What would you have had us done differently?
And while we did all those things, Google completely dropped the ball on most of the things they’d promised to do.
When listing facebook as a success story, one needs a footnote :) facebook still uses broken CSS border declarations, leaving most of its pop ups with transparent borders (really confusing UX-wise). Recent additions on featured items in news feed also broken under firefox mobile.
Somewhat disgraceful of facebook considering it was pushing for a better cross browser mobile support not so long ago.
There will always be bugs; but the point is, the major problems were fixed by evangelism, not by tweaking Firefox in various ways, and the remaining problems need to be fixed the same way. So we need people :-)
There are a lot of bugs on Bugzilla for broken sites that work with webkit only, that are assigned “Evangelism”. What does this actually mean?
Does Mozilla have to convince the site’s developers to change their coding?
In many cases nothing happens after the bug is filed.
Sometimes Firefox gets enhanced to implement the necessary things, but yes, sometimes we need to convince them to change.

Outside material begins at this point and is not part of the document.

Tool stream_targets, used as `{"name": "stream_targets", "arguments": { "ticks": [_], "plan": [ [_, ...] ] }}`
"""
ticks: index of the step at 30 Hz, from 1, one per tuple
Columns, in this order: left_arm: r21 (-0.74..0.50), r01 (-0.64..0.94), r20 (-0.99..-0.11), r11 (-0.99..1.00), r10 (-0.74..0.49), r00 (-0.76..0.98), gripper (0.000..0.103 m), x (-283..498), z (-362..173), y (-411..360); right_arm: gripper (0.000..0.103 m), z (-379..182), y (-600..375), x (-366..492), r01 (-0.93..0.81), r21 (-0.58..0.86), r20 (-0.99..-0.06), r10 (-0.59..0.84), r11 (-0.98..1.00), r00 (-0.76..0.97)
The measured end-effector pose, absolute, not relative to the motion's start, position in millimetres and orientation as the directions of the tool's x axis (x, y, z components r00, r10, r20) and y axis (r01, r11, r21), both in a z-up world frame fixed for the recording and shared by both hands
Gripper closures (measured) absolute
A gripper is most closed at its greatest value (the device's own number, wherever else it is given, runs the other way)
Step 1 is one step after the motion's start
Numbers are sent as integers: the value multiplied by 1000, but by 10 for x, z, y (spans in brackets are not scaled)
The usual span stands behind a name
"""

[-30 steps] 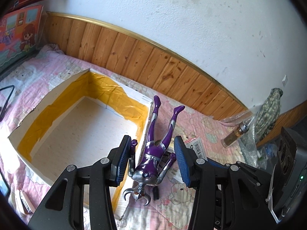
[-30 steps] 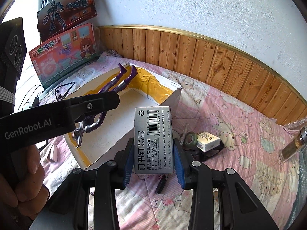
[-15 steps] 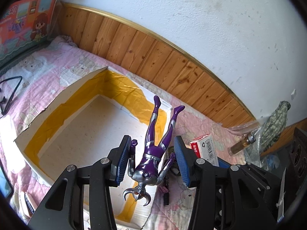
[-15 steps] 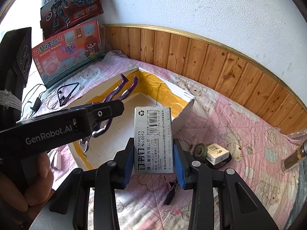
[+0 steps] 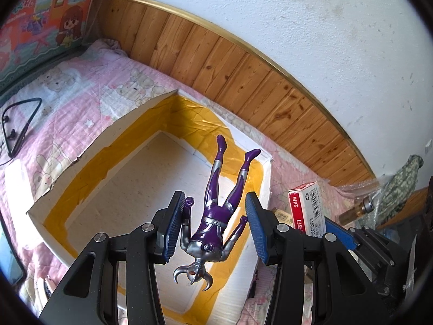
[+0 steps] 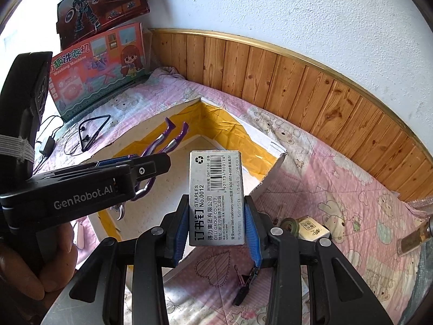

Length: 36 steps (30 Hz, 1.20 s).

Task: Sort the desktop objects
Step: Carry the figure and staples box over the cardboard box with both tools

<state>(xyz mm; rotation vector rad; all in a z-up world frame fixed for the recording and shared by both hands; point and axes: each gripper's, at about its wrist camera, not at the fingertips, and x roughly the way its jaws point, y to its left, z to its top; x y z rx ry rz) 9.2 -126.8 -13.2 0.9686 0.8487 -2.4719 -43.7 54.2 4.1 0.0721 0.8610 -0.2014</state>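
Note:
My left gripper (image 5: 213, 227) is shut on a purple and silver toy figure (image 5: 216, 211), head toward me and legs pointing away, held above the open white box with yellow-taped walls (image 5: 89, 162). My right gripper (image 6: 216, 224) is shut on a grey staples box (image 6: 216, 195), held near the box's right corner (image 6: 278, 159). The left gripper with the figure (image 6: 165, 140) shows at the left of the right wrist view, over the box. The staples box (image 5: 304, 205) shows at the right in the left wrist view.
A pink bear-print quilt (image 6: 338, 168) covers the surface. Toy cartons (image 6: 100, 62) lean on the wall at the far left. A black neckband earphone (image 6: 89, 132) lies left of the box. A tape roll and small carton (image 6: 305, 226), a black clip (image 6: 245, 284) and a brown bottle (image 6: 414, 238) lie to the right.
Both grippers have moved left and forward toward the box. The figure now hangs over the box's inside instead of its right wall. The staples box has come closer to the box corner.

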Motion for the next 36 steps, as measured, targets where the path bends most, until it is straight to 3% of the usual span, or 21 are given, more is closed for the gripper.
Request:
{"name": "stream_targets", "arguments": {
  "ticks": [24,36],
  "plan": [
    [-270,629,-785,-729,-211,-582,55,-209,-281,-1713,64,-252,333,285,123,9,-839,-59,992,540],
    [-340,647,-826,-682,-112,-552,55,-387,-445,-1909,64,-556,123,626,104,84,-893,28,991,448]
  ]
}}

That’s where you come in :-) If you see such a bug, start by trying to work out what the problem is (or set of problems are) – the Evangelism team has and is developing tools for that – and then get in touch with the site :-) Fixing the web, one site at a time…
My adventures in Mozilla tech evangelism began with Bug 213915. That bug is still open, and I’m pretty sure the only way it will ever be closed is if browsers totally stop putting any version-specific information in the UA string. (Note: I am not suggesting that this is a good idea.)